» **Task to complete**: Which of the lines in the data mention the string "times"? List them all.

» **Source material**:
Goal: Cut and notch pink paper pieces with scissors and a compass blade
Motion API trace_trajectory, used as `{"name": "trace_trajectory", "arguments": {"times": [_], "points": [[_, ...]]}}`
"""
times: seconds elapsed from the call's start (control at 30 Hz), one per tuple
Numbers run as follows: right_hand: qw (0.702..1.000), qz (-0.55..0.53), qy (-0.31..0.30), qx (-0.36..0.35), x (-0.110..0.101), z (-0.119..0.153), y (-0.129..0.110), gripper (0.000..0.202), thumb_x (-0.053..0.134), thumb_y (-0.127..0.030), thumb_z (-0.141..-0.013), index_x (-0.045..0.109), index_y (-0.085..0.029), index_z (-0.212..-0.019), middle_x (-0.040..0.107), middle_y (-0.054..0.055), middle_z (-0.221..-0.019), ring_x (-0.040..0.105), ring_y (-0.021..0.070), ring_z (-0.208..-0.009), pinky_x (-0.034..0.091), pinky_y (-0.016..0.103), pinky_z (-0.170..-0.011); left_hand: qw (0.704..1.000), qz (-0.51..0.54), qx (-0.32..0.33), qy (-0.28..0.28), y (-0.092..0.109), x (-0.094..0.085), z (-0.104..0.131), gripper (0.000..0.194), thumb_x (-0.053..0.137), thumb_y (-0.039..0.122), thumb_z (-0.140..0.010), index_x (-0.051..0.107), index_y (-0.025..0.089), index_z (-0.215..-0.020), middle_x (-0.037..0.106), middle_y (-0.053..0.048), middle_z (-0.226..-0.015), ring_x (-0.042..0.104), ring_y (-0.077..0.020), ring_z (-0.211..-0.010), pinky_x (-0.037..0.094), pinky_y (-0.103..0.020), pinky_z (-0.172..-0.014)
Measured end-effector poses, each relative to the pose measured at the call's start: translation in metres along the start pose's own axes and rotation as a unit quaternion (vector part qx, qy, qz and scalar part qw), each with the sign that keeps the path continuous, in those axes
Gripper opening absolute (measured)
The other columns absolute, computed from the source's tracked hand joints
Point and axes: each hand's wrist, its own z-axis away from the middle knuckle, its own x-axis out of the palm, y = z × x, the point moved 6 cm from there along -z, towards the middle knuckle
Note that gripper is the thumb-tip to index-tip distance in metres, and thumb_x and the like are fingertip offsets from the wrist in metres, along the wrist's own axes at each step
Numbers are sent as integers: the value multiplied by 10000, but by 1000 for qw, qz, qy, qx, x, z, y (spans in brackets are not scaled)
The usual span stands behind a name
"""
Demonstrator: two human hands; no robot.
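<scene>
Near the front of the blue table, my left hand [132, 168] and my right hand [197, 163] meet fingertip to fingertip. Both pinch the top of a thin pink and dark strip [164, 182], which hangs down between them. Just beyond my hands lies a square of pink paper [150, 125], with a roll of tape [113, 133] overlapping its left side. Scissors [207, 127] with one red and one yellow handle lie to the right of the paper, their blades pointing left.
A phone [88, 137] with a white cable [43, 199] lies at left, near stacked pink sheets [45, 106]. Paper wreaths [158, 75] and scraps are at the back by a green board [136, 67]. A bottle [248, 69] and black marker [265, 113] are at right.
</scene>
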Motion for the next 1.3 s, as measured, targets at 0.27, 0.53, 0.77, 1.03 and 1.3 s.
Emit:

» **Result for this exercise**:
Motion API trace_trajectory, used as `{"name": "trace_trajectory", "arguments": {"times": [_], "points": [[_, ...]]}}`
times: seconds elapsed from the call's start (control at 30 Hz), one per tuple

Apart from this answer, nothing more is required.